Work task:
Set down every line below, word for word.
━━ Given data ━━
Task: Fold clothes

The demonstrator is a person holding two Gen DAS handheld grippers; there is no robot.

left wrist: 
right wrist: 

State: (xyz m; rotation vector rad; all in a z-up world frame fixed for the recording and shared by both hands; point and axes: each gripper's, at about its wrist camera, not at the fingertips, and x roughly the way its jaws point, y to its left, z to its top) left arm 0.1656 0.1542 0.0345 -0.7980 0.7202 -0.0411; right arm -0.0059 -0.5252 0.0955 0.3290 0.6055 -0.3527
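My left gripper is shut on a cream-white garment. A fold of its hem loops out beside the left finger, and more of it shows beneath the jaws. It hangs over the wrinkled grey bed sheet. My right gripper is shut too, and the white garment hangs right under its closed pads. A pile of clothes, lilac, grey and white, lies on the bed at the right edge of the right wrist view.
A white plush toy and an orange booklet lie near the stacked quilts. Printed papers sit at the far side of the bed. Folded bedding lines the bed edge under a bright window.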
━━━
Answer space:
Task: Fold clothes

The demonstrator is a person holding two Gen DAS handheld grippers; there is no robot.

left wrist: 
right wrist: 

State: (xyz m; rotation vector rad; all in a z-up world frame fixed for the recording and shared by both hands; point and axes: each gripper's, at about its wrist camera, not at the fingertips, and x roughly the way its jaws point, y to its left, z to its top) left arm 0.1656 0.1542 0.0345 -0.7980 0.7202 -0.0411; right arm -0.0059 -0.5252 0.0955 0.3290 0.6055 -0.3527
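My left gripper is shut on a cream-white garment. A fold of its hem loops out beside the left finger, and more of it shows beneath the jaws. It hangs over the wrinkled grey bed sheet. My right gripper is shut too, and the white garment hangs right under its closed pads. A pile of clothes, lilac, grey and white, lies on the bed at the right edge of the right wrist view.
A white plush toy and an orange booklet lie near the stacked quilts. Printed papers sit at the far side of the bed. Folded bedding lines the bed edge under a bright window.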

The requested output has been produced.